If hyper-focused on a small part of the design, an integrated zero-drift amplifier would appear to make sense, however when considering the whole design, integrated zero-drift amplifiers are not suitable for the input amplifier on a 8.5d voltmeter design (and HP agreed). Designs that use zero-drift amplifier on the input are more like "low source impedance digitiser" rather than "voltmeter" (HPM7177 being a good example where it is continuously monitoring LHC magnets in a highly stable temperature environment).
(I'm going to use the term "chopper frequency" going forward, but this could easily refer to the frequency of non-chopper zero-drift mechanisms like autozero, correlated double sampling, and higher order nested zero-drift schemes, as true chopper topology amplifiers are rarely used anymore)
1. IC AZ has no control over the charge injection spikes. With a discrete design, it's easier to have precharge phases. Furthermore, because the chopper frequency of a discrete implementation tends to be lower (1NPLC for example), it's easier to observe the charge injection spikes during development.
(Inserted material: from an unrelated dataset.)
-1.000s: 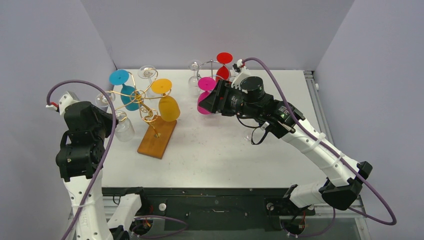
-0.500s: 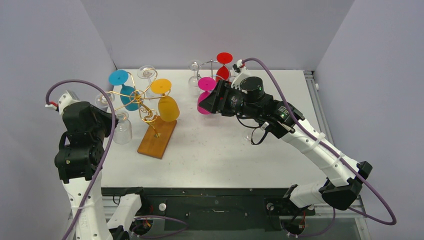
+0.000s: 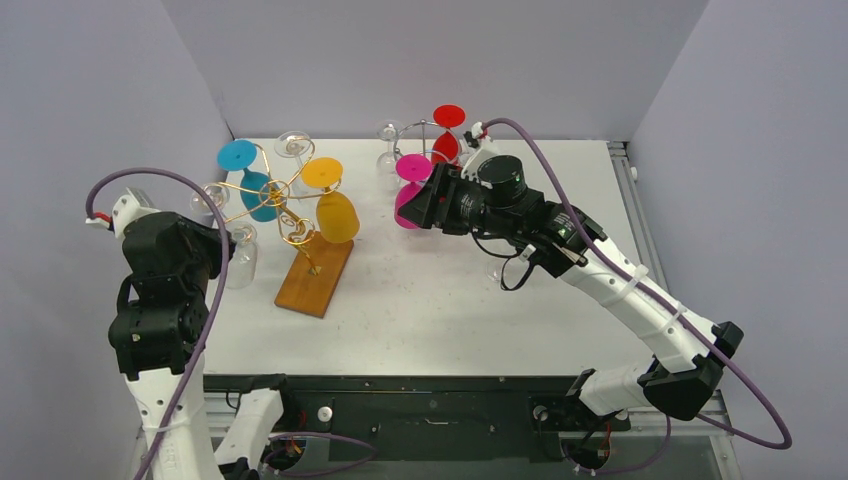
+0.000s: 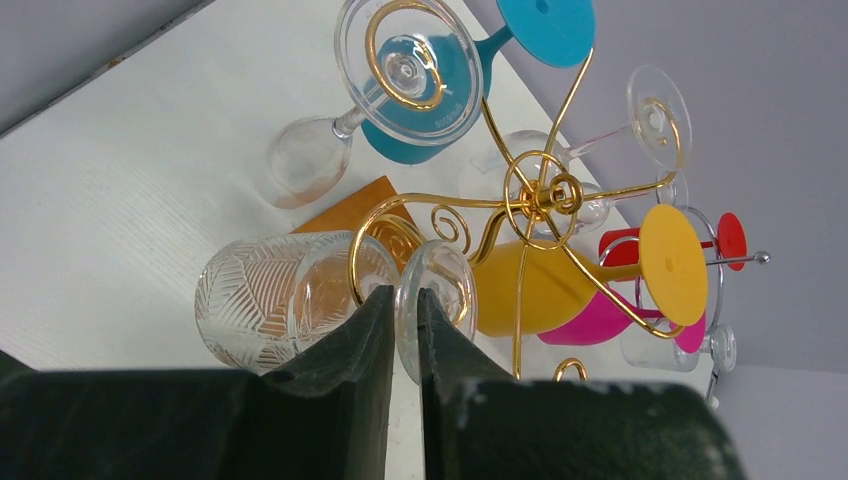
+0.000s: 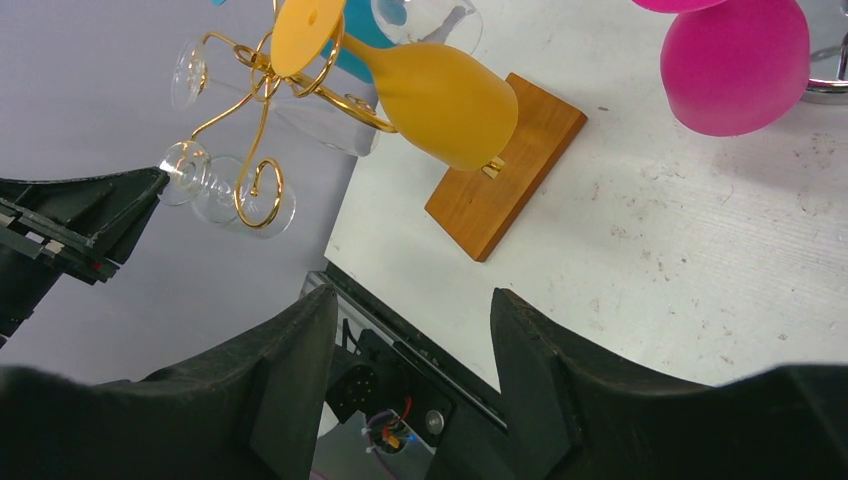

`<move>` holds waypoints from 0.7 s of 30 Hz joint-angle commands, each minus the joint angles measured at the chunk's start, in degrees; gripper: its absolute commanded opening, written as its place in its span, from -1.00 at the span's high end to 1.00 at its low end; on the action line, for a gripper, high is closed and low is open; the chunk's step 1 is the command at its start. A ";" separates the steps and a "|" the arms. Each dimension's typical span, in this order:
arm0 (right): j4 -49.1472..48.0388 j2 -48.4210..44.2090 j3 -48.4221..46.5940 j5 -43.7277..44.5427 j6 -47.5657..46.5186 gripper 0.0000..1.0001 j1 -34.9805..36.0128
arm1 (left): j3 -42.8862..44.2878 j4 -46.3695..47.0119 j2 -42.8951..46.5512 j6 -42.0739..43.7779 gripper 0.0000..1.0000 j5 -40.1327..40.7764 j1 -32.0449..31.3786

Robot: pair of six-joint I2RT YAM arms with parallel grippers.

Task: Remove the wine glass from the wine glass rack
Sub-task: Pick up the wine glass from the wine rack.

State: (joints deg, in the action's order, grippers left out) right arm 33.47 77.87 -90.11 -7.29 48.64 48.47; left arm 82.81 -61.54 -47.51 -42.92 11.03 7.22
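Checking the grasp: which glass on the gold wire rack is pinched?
The clear etched-pattern wine glass: only its foot sits in the left gripper.

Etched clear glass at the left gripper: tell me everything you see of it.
The etched glass is clear, with a leaf-like cut pattern on its bowl and a plain round foot. It hangs upside down on the gold wire rack, its foot caught in a scroll hook. The left gripper has its jaws pinched on the foot's edge. The stem is mostly hidden.

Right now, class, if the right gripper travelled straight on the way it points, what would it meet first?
Likely the yellow glass hanging on the gold rack, though depth is unclear.
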 commanded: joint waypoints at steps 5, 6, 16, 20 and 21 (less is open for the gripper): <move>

2. IC AZ has high input current noise. Good luck measuring high value resistors. Current noise is usually proportional to the chopper frequency. Lower frequency = lower current noise. (therefore you can see the advantage of 1NPLC vs >100kHz...)
3. So the drift of one amplifier is solved... what about the whole signal path? ADCs have 1/f noise too. Even the AD4630 which claims "1/f noise is canceled internally" on the datasheet. So now there are multiple points of the signal chain doing their own zero-drift mechanisms which is a recipe for problems. IMO it's better to do chopping on the whole signal path as one, at a frequency you control.
4. There was mention of "half the input signal gets lost" - there are topologies that avoid this, though I don't think it's a big concern for DMM inputs to have a auto-zero scheme that halves the sample rate. For a modern DMM that only has an IC ADC (no integrating ADC), I think it's sensible to have 2 distinct modes of operation - "NPLC mode" where all the auto-zero/auto-cal mechanisms are enabled, and "Digitiser mode" where they are disabled (perhaps with a single correction at the point where you change modes, and automatically thereafter at any point where the internal DMM temperature has changed 0.1 degC, with an optional user override of this behavior when you absolutely must have a contiguous stream of samples, as in the case of HPM7177).
5. Once you have a discrete zero-drift mechanism in place, other advantages come in too - that analog switch that does the switching between "Input" and "0V" can have another input to a mux that allows the selection of other voltages (like REF+), ideal for self-calibration.
6. JFET front end (whether discrete or OPA140) already has single-digit pA input bias current. Far less compensation required, if any.